What happens when a ‘starchitect’ career ends abruptly?
InReview
The sudden death of celebrity architect Zaha Hadid leaves questions surrounding the future of her numerous design projects still in progress or on the drawing board.
Zaha Hadid built a career that was both celebrated and divisive.
At the time of her death last week, Hadid, 65, had achieved an array of professional accolades including the Pritzker Prize (2004) and RIBA Gold Medal (2015). But she was also caught up in controversies over major projects such as her now-rejected design for the Tokyo 2020 Olympic Stadium.
Hadid was a “starchitect”. Her designs for projects ranging from the London 2012 Olympics to the world’s largest airport passenger terminal in Beijing attracted international acclaim.
But what happens when a celebrity architect’s career ends abruptly, leaving numerous projects mid-construction, awaiting approval or still on the drawing board?
The desire to have “a Hadid” will certainly skyrocket now that there is no possibility of new Hadid designs in the future.
But what of the planning and appeals processes that her Australian projects are currently undergoing? And given the premium that will now be placed on her work, what will become of those designs that are half-finished or already rejected?
Hadid’s firm had three Australian projects in various stages of planning approval at the time of her death.
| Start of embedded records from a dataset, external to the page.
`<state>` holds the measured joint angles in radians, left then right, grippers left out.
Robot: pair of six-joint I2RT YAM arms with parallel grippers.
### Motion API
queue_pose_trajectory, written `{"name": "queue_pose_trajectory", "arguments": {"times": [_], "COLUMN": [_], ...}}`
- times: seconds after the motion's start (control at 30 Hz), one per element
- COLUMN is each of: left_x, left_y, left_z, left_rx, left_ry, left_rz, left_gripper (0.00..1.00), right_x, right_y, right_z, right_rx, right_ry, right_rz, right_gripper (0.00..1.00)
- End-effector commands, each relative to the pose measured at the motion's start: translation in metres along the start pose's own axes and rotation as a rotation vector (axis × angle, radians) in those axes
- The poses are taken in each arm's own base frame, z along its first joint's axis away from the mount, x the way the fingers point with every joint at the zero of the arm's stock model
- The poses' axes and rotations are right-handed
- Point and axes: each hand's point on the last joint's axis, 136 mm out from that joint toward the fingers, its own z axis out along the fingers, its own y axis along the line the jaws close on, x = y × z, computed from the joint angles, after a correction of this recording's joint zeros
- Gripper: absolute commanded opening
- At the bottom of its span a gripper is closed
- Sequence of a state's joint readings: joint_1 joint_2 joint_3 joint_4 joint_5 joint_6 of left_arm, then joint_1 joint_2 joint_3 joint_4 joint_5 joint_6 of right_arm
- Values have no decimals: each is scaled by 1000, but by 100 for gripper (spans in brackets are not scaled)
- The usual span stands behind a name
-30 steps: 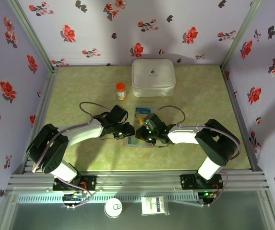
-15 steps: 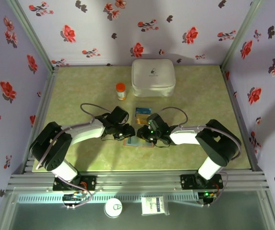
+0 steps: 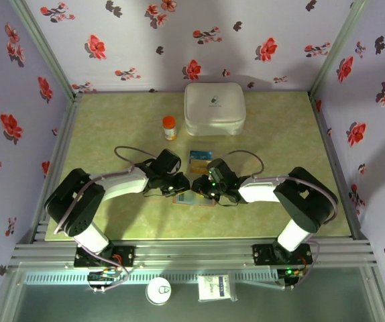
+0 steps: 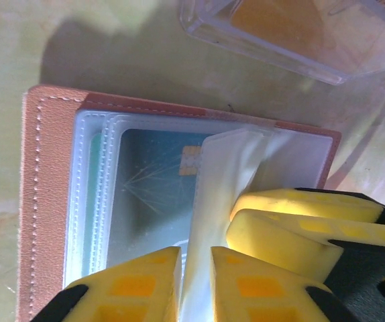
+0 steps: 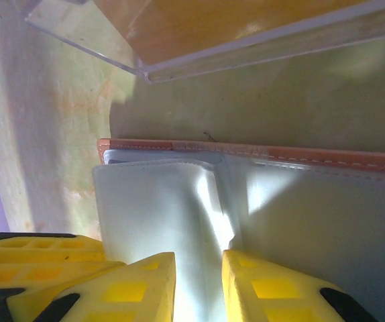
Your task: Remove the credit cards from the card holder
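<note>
The left claw is drawn narrow. Its yellow fingers are pinched on a clear plastic sleeve that stands up from the small flat brown folding card holder. The card holder lies open on the pale green desk, directly under and ahead of that claw. A teal credit card sits inside the flat sleeves just ahead of the left claw's fingers.

The right claw is close against the left claw, tip to tip. It is also narrow, with a fold of the clear plastic sleeve caught between its fingers. The holder's stitched brown edge runs across just ahead of it.

Beyond that edge, ahead of both claws, lies a clear transparent rectangular case with something orange-brown inside. It is near the holder but apart from it.

From above, a large white rounded case and a small orange-capped bottle stand well beyond the claws.
</note>
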<state>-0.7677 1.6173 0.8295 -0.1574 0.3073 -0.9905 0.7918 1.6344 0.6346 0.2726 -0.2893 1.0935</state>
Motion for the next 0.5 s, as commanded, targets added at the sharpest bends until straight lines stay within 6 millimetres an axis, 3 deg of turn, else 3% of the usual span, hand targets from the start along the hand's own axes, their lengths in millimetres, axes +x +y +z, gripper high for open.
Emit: {"name": "queue_pose_trajectory", "arguments": {"times": [0.0,0.23,0.47], "left_x": [1,0,3], "left_y": [-12,-25,-45], "left_z": [-4,-16,-8], "left_rx": [46,73,91], "left_ry": [0,-5,32], "left_rz": [4,29,68], "left_gripper": [16,18,23], "right_x": [-2,-14,-28], "right_y": [6,12,10], "right_z": [-8,-43,-89], "right_rx": [-25,55,142], "right_ry": [-12,-90,-185], "right_rz": [13,-63,-120], "right_gripper": [26,31,33]}}
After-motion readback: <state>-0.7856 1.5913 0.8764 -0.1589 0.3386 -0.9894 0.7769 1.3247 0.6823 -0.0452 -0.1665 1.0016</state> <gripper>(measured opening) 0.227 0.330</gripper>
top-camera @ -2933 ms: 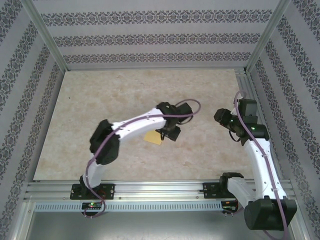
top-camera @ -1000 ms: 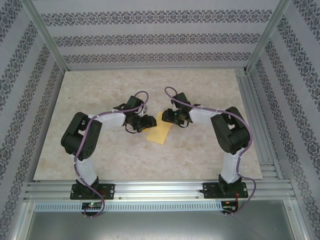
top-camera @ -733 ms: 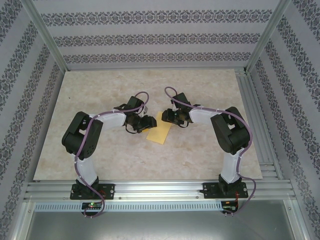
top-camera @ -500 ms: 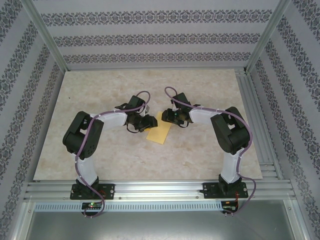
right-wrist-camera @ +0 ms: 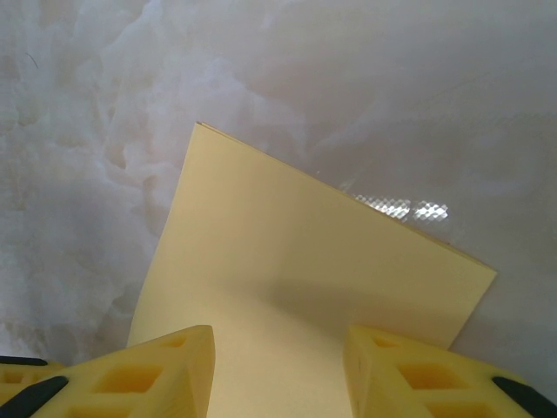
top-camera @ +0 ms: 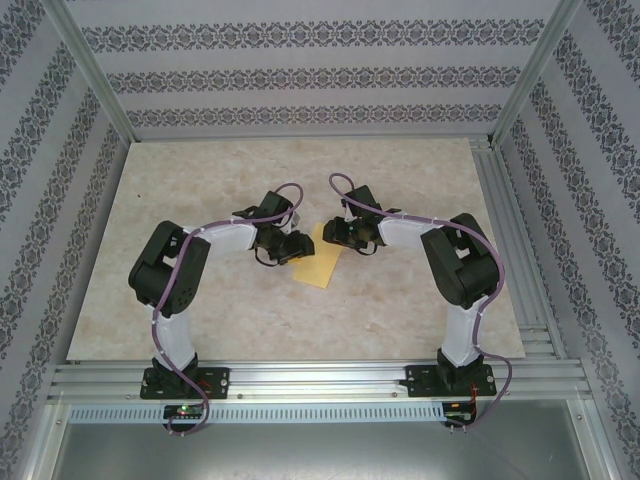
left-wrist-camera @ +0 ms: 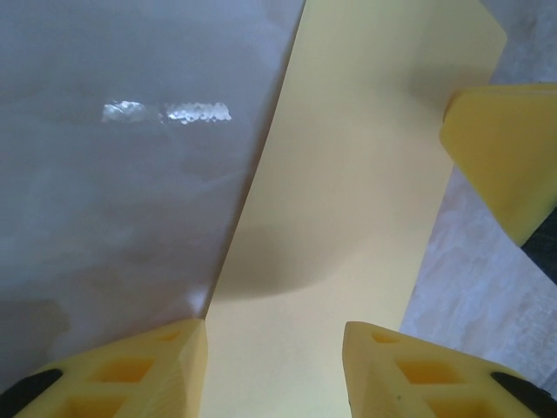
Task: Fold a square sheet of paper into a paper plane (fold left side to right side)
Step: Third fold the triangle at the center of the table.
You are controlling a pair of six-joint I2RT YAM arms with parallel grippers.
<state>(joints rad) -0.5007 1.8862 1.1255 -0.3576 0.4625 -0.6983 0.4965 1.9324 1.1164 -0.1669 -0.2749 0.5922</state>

All have met with some resistance.
Brisbane residential towers Grace on Coronation, working with Sunland Group, received Brisbane City Council approval in 2015, but was criticised for diminishing the aesthetic values of its neighbourhood and is currently the focus of a claim in the Planning and Environment Court.
Another Sunland project in Gold Coast, The Mariner, is currently under planning review, but has been objected to by its potential neighbour, Sea World.
A third project, in collaboration with developers Landream, Melbourne’s 582-606 Collins Street, was submitted to the Planning Minister only in December of 2015. It was significantly reworked mid-design due to changes in Melbourne’s planning regulations.
Hadid’s practice will doubtless continue with the numerous projects underway. Developers involved with the Australian projects are committed to continuing them: the managing director of Sunland Group recently said the company hoped that both the Brisbane and Gold Coast designs,
will some day form part of Australia’s urban landscape to become a lasting legacy of Zaha’s final works.
In the same article, a spokesman for Landream confirmed that it was continuing to work towards approval for the Melbourne project.
It will be interesting to see how the Australian projects are resolved. Will we secure all three? Will Hadid’s high-profile work in Australia draw other internationally prominent architects to our cities?
As for the issue of rejected or half-finished designs, we can look to the posthumous careers of other internationally renowned architects for some indication.
Before Spanish architect Enric Miralles died suddenly in 2000 at the age of 45, he was working on the new Scottish Parliament building. A political and media storm was raging around ongoing issues of the design and construction.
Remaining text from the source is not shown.